Un haut niveau d'investissement

Les investissements se sont maintenus en 2017 à un niveau élevé : 719  millions d’euros. En cumul depuis 2006, année de la privatisation des réseaux ASF et Escota et de leur intégration au sein de VINCI  Autoroutes, ils s’élèvent à près de 11  milliards d’euros.

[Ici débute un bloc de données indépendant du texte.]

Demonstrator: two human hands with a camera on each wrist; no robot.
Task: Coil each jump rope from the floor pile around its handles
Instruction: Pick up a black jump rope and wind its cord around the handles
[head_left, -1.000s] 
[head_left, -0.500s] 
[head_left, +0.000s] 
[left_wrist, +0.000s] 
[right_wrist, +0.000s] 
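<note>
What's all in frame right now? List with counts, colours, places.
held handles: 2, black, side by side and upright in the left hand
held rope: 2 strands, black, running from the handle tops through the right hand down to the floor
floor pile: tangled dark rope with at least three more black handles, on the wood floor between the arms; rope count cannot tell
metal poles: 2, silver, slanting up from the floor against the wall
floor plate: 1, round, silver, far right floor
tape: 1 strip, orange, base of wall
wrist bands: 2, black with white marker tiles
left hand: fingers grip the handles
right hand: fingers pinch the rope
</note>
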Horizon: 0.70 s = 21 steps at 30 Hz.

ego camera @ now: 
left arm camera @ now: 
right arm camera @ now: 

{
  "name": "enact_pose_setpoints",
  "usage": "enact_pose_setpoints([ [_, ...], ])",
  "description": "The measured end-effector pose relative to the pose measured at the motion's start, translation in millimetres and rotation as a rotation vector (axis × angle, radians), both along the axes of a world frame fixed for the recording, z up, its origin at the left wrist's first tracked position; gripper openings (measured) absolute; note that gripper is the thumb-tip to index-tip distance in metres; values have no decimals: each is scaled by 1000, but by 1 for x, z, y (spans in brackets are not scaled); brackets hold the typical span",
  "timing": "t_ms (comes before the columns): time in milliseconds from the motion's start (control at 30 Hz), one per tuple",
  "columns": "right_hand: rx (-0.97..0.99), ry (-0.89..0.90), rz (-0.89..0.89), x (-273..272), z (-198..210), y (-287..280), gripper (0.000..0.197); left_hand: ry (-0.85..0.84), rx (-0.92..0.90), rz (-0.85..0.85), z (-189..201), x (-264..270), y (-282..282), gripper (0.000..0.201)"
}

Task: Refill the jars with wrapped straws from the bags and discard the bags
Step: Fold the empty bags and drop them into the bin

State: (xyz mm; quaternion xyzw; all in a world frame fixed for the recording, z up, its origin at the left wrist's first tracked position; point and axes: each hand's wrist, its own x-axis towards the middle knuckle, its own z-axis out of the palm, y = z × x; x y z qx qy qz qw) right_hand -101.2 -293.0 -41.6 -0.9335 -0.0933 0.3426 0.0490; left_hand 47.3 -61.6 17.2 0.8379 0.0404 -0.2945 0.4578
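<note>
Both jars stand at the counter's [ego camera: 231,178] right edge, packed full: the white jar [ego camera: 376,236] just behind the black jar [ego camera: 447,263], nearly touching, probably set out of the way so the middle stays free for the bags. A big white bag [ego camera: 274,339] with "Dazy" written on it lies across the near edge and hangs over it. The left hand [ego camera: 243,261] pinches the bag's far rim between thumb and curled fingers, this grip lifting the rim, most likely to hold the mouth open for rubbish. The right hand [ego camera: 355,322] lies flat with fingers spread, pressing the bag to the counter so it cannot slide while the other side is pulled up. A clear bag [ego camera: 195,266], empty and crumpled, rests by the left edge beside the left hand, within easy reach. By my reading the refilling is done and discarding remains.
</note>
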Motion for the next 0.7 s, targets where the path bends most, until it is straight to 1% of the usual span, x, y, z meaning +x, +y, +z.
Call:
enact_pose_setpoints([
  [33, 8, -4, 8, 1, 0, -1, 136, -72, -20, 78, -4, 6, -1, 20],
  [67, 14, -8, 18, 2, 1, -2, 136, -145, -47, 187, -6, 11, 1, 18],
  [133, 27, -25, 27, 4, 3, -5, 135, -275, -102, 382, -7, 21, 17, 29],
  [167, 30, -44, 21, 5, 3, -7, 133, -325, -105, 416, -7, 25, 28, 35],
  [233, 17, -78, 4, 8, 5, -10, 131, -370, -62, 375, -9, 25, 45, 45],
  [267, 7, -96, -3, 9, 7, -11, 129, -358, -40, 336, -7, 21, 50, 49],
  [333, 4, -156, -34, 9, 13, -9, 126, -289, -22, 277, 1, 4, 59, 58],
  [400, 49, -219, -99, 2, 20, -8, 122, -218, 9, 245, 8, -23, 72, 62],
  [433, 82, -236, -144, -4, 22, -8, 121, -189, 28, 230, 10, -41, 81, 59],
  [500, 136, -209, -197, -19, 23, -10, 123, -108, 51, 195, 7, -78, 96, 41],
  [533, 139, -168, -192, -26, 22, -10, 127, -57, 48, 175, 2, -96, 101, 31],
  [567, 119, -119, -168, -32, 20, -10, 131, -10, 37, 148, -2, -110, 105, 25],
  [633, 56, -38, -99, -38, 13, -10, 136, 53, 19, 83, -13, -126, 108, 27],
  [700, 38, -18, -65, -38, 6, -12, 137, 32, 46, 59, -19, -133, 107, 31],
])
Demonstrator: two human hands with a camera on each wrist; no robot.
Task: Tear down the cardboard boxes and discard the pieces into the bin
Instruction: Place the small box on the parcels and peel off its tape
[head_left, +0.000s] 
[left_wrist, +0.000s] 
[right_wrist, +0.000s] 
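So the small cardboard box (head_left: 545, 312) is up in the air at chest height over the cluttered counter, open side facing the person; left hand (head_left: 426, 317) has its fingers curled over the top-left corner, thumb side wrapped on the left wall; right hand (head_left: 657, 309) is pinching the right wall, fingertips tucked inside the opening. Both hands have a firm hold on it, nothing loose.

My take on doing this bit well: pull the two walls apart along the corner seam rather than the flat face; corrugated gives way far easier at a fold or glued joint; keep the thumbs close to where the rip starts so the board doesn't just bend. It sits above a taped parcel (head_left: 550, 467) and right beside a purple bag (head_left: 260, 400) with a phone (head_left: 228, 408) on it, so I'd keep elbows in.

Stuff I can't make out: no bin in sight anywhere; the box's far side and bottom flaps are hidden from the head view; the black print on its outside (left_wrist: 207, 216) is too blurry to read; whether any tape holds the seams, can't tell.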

Plan de relance autoroutier

Aux investissements inscrits dans les contrats de plan des sociétés concessionnaires, se sont ajoutés ceux réalisés au titre du Plan de relance autoroutier. Dans le cadre de ce plan, VINCI Autoroutes consacre près de 2  milliards d’euros à des travaux d’élargissement, de modernisation et de requalification environnementale de son réseau, soit 150  opérations au total, réparties sur 31  départements. La contrepartie est l’allongement des durées des concessions – de 4  ans et 2  mois pour le réseau Escota, 2  ans et 6  mois pour le réseau Cofiroute, et 2  ans et 4  mois pour le réseau ASF. Après le lancement opérationnel en 2016, 2017 a été une année de forte mobilisation pour le déploiement de ce plan. En fin d’année, plus de 40 % des investissements programmés avaient déjà été engagés (lire chapitre « Construire »).

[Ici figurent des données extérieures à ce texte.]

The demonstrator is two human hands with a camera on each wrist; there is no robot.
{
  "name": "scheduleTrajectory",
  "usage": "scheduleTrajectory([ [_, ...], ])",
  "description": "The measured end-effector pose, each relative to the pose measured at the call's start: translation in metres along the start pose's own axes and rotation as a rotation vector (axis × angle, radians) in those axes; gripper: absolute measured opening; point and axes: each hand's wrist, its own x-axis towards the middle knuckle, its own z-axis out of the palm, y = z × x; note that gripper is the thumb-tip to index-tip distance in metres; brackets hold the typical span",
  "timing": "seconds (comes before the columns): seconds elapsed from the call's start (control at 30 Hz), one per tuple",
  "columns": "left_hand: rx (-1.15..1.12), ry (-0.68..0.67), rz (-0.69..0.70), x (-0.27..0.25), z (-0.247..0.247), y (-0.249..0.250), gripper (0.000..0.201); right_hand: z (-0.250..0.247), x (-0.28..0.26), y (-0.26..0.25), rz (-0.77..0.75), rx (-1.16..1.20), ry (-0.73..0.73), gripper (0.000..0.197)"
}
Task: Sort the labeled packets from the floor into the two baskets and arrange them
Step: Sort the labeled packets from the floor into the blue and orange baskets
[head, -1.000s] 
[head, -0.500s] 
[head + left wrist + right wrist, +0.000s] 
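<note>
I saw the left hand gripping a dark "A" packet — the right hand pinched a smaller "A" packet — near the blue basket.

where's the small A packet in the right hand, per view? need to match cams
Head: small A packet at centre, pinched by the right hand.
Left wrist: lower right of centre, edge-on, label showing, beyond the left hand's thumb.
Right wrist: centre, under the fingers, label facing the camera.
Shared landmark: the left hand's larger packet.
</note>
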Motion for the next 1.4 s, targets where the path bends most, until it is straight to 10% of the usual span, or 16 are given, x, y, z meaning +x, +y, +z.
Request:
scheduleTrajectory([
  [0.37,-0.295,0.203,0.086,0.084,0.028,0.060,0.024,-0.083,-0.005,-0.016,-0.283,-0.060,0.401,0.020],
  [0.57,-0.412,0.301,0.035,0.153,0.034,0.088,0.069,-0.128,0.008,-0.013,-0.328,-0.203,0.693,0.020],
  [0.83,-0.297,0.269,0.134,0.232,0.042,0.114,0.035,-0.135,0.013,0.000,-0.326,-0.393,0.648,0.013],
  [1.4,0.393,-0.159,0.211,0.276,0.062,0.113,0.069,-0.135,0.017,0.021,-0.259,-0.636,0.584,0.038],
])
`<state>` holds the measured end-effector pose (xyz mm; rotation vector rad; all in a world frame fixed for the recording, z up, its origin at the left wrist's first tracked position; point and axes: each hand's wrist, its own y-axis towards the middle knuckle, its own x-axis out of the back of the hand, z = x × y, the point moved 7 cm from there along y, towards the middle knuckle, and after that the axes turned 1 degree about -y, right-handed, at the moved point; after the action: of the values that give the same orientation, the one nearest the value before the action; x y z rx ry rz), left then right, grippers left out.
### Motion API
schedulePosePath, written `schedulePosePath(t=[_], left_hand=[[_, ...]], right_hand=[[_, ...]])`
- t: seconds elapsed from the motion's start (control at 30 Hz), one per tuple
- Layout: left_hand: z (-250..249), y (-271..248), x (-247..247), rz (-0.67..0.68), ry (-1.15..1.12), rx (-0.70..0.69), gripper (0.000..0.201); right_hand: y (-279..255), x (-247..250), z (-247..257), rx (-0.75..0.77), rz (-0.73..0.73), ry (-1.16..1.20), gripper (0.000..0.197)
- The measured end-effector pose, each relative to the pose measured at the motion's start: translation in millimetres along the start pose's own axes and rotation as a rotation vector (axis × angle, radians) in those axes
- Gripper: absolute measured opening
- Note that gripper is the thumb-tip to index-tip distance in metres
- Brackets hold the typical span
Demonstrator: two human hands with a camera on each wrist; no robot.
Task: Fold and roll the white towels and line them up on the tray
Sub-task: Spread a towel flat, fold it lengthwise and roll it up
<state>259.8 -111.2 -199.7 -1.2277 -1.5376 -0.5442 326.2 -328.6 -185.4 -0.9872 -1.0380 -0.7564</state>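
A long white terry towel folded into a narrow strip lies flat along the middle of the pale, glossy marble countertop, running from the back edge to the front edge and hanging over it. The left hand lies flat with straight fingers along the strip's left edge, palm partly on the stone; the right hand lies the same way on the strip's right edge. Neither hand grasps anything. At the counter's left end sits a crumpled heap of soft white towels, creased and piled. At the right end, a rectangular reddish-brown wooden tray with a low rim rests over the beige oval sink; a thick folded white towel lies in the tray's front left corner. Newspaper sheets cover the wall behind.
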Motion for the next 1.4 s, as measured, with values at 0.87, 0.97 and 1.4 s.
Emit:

Plan d’investissement autoroutier

Un nouveau Plan d’investissement autoroutier a fait l’objet d’un accord avec le Gouvernement en janvier 2017. Il porte sur une série d’aménagements décidés par l’État en concertation avec les collectivités locales afin d’améliorer notamment, dans le prolongement des réseaux interurbains, l’accès aux métropoles et la connexion entre l’autoroute et les territoires. En cours de finalisation, cet accord prévoit la réalisation sur le réseau VINCI  Autoroutes de 24  opérations, représentant un investissement de plus de 400  millions d’euros.

Les besoins d’investissements dans les infrastructures de transport en Europe

Selon les données recueillies par le Boston Consulting Group en collaboration avec le Forum économique mondial et l’université d’Oxford, l’Europe dépense dans la période actuelle près de 300  milliards d’euros par an pour ses infrastructures de transport. Les études estiment que ce chiffre sera multiplié par cinq d’ici 2030, ce qui témoigne de l’importance des besoins de financement.

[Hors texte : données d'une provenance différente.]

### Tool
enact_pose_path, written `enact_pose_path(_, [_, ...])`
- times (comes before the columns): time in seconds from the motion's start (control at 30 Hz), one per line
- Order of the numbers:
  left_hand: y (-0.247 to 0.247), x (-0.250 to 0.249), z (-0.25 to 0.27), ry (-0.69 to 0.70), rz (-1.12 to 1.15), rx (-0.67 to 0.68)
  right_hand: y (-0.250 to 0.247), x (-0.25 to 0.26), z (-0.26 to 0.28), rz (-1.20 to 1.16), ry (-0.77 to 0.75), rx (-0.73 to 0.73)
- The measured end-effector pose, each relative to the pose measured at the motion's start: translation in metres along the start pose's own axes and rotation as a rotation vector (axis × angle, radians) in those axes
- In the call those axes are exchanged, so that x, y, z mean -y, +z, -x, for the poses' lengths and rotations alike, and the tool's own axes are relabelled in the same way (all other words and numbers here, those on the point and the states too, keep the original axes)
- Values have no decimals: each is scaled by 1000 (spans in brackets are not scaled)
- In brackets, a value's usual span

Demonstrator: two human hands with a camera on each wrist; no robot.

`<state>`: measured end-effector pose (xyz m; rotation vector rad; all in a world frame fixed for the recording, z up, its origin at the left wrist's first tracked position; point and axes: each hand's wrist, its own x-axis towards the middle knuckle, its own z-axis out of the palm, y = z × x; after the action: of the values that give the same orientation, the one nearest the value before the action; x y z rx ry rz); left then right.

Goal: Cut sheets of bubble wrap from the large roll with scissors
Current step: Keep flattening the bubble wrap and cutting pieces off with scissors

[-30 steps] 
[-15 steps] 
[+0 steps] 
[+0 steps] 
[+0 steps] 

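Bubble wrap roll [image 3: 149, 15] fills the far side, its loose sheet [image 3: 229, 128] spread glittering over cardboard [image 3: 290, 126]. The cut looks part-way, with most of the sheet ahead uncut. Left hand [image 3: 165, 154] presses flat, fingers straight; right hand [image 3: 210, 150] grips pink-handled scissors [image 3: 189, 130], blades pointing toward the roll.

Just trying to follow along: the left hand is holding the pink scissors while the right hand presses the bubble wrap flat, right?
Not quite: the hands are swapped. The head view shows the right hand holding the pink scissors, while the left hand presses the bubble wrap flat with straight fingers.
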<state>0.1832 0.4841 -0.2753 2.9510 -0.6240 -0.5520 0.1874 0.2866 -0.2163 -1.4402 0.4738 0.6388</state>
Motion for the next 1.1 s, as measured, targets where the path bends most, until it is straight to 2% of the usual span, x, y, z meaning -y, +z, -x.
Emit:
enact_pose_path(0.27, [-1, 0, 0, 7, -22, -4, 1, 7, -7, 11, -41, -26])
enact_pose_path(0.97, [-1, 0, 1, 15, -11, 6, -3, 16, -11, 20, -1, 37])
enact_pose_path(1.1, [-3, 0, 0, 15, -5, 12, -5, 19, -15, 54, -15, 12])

Même avec ce niveau d’investissement, il restera un écart de 20 % à 25 % par rapport aux besoins, tant la demande est élevée. À l’échelle mondiale, ce sont 1 000  milliards d’euros qui manqueront chaque année pour y répondre. Dans ce contexte, la part des investissements privés va nécessairement progresser. C’est toute la vertu du schéma des concessions, qui permet de financer des infrastructures d’utilité publique en mettant à contribution les usagers, sans peser sur les dépenses publiques ni sur les impôts.